In their work, the scientists begin by showing that the multi-talented lizard known as Hemidactylus platyurus is capable of gliding. In its natural habitat, it lives in trees and can jump many meters from one tree trunk to the next to avoid predators. When trees are close and the jump is short, the gecko is still accelerating so that everything between jump and landing happens at the blink of an eye. The gecko experiences an unbraked collision. Surprisingly, the gecko can cope with smashing full-on into a tree trunk.

Ardian Jusufi, who initiated the study, set up several experiments in a wildlife reserve in the rainforests of Singapore. At the Max Planck Institute for Intelligent Systems, he leads the Cyber Valley research group “Locomotion in Biorobotic and Somatic Systems”. He has spent many years investigating geckos and their many locomotion abilities. In the tree canopy, Jusufi explored a situation where reptiles both with and without a tail face the challenge of a short accelerating glide.

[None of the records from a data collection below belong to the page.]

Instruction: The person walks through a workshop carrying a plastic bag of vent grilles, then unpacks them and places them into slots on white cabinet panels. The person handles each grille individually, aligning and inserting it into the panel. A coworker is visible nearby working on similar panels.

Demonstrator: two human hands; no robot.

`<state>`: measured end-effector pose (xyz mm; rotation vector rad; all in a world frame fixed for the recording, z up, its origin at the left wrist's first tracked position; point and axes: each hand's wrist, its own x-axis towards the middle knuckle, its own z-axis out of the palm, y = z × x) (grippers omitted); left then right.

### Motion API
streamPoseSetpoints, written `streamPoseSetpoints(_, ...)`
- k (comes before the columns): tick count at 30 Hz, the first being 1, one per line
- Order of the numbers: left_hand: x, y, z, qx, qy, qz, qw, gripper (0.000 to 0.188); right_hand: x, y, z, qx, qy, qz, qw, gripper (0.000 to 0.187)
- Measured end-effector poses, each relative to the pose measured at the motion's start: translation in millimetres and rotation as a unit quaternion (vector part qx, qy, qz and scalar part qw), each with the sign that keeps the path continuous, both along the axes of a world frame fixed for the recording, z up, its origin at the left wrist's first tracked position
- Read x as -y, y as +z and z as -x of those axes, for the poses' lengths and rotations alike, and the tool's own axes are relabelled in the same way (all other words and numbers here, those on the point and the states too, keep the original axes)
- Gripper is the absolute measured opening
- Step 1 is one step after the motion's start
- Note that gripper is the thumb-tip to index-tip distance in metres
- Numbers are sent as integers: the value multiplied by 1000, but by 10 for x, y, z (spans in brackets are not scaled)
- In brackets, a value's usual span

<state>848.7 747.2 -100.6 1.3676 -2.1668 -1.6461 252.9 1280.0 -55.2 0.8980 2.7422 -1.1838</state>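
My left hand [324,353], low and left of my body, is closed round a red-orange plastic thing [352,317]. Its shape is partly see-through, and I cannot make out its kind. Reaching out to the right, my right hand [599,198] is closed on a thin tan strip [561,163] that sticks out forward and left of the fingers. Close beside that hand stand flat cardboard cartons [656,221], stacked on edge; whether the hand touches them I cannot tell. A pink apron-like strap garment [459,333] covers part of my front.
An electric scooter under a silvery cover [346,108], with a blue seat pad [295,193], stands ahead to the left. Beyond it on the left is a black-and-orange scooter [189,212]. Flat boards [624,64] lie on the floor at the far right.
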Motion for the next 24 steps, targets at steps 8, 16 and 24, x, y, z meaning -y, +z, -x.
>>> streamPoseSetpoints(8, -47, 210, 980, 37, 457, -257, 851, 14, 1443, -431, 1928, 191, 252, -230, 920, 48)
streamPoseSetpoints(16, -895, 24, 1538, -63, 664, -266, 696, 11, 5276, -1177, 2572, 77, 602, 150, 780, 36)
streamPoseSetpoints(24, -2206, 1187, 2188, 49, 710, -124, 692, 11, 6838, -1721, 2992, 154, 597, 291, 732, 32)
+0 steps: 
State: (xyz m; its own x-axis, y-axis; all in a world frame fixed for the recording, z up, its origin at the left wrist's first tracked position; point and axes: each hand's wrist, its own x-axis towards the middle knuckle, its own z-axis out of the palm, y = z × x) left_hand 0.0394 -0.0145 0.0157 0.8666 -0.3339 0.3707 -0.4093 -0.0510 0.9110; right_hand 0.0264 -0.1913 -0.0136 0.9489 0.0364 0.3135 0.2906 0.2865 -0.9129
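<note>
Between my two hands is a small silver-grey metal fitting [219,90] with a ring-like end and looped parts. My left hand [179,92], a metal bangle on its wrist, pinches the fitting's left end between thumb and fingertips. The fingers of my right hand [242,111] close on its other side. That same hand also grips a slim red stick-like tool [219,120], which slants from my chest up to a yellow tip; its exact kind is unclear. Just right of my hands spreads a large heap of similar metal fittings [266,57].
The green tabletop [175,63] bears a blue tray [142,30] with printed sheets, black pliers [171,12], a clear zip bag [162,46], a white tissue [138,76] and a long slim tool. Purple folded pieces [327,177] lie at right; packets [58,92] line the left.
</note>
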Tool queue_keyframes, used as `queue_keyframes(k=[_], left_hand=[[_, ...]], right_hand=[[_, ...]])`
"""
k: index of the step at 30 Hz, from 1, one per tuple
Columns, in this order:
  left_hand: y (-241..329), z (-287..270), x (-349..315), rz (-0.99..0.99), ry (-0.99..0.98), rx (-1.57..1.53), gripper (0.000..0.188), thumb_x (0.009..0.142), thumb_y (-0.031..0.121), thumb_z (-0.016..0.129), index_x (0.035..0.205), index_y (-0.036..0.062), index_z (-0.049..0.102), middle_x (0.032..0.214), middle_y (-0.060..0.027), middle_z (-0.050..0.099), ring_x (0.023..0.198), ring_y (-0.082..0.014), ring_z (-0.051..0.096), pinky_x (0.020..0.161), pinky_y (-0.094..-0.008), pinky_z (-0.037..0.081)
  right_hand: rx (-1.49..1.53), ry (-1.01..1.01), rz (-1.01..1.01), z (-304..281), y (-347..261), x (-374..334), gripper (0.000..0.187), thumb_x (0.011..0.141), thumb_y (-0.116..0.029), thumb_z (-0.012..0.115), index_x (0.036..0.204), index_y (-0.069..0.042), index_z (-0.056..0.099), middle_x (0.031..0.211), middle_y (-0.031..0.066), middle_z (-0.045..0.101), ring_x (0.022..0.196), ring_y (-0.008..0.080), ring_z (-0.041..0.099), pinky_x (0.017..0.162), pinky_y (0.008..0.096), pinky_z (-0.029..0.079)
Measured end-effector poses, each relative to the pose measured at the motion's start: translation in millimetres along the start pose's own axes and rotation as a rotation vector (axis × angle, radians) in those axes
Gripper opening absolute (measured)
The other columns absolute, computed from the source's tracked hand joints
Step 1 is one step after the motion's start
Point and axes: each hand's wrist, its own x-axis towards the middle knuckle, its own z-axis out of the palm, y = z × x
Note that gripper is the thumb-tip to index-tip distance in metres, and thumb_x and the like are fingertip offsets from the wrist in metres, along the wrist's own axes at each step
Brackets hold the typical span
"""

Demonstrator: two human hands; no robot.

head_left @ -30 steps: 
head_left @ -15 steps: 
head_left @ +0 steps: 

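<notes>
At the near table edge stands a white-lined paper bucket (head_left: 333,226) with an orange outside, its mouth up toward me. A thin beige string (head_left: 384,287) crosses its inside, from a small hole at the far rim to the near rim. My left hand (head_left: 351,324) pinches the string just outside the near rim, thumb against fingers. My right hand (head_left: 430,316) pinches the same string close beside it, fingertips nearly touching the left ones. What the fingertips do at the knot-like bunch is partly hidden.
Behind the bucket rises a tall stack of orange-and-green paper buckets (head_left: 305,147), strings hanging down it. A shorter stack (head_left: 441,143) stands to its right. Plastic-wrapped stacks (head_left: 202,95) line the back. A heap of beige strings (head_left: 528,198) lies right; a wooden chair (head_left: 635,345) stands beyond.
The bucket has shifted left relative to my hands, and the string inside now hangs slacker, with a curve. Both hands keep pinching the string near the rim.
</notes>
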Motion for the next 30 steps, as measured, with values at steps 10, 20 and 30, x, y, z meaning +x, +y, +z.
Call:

Placed on a platform seven meters above the ground, a tail-equipped gecko leaps down into the deep and glides to a nearby tree. High-speed cameras capture the fall and show that the jumping gecko reaches 6 m/s, just over 21 km/h. Unlike a car that would be heavily dented after driving into a tree at this speed, the footage shows the gecko lands on the trunk without falling off. It moves away as if nothing happened. With tailless animals, it was quite the opposite. Geckos who had naturally lost their tails couldn’t maintain their grip after the crash and, consequently, fell off the tree trunk after landing.

As can be seen in the corresponding video, the mechanism the animal applies to cushion the impact is bending its torso backward as far as 100 degrees. During the bend, the front feet lose grip. Only the rear legs remain attached. This pitch-back of the torso dissipates energy as it pushes the tail hard into the trunk. Animals that have lost tails could not dissipate sufficient energy and fell. The tail acts as a fifth leg, helping the gecko stabilize after the impact, they believed. But without a control experiment can one conclusively show that the tail has this stabilizing effect? Hence, they set off to the lab.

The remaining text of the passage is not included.